▸ **Exercise goal**
Leaving pictures aside, set down each line exactly, from the first line of the data to the line with "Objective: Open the", both included.

:: Given information

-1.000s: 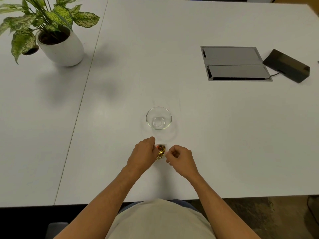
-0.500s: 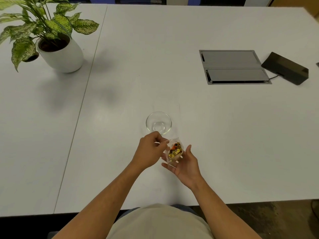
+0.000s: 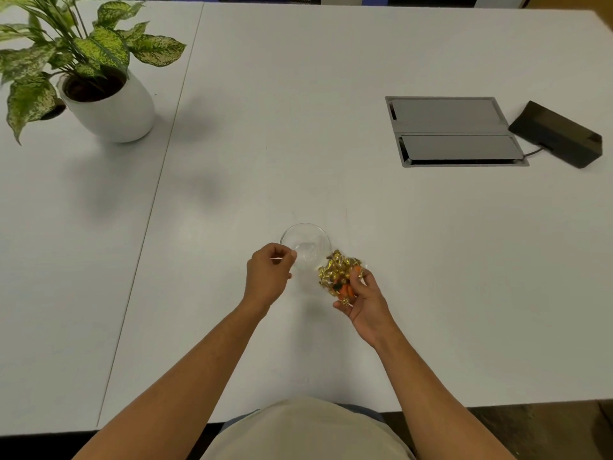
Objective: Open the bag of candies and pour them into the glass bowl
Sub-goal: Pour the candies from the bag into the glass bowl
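A small clear glass bowl (image 3: pixel 306 239) stands on the white table (image 3: pixel 331 78), just beyond my hands, with nothing in it. My right hand (image 3: pixel 365 300) holds the clear bag of candies (image 3: pixel 336 272) right of the bowl's near edge, fingers wrapped around the gold and orange wrappers. The bag is lifted off the table and lies on its side, reaching leftward. My left hand (image 3: pixel 267 277) is at the bowl's near-left rim, thumb and forefinger pinched on what looks like the bag's clear edge.
A potted plant in a white pot (image 3: pixel 112 111) stands at the far left. A grey cable hatch (image 3: pixel 451 131) is set in the table at the far right, with a black box (image 3: pixel 557 137) beside it. The table's front edge is near my body.
The bag has been lifted from the table in front of the bowl. My hands have moved apart, the right carrying the candies rightward beside the bowl, the left staying by the rim.
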Demonstrator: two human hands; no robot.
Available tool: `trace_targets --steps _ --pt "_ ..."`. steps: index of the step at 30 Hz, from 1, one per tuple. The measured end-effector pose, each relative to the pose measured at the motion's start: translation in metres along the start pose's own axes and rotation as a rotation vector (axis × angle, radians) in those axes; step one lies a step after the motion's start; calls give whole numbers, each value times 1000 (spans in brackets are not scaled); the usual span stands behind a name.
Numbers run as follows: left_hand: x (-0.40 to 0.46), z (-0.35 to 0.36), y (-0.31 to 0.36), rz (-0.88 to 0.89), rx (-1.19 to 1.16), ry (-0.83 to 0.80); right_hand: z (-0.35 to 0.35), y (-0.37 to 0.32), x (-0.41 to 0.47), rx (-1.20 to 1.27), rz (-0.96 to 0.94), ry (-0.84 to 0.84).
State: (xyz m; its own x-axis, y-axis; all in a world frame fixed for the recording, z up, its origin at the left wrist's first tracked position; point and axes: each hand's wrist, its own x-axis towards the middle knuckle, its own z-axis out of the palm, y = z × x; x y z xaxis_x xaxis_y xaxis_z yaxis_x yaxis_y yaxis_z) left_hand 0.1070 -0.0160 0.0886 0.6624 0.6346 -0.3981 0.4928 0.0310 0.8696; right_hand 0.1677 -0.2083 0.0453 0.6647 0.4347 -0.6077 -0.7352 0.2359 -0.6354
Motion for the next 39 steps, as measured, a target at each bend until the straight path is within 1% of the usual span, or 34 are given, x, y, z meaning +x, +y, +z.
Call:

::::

▸ **Task output**
-1.000s: 
-0.500s: 
+0.000s: 
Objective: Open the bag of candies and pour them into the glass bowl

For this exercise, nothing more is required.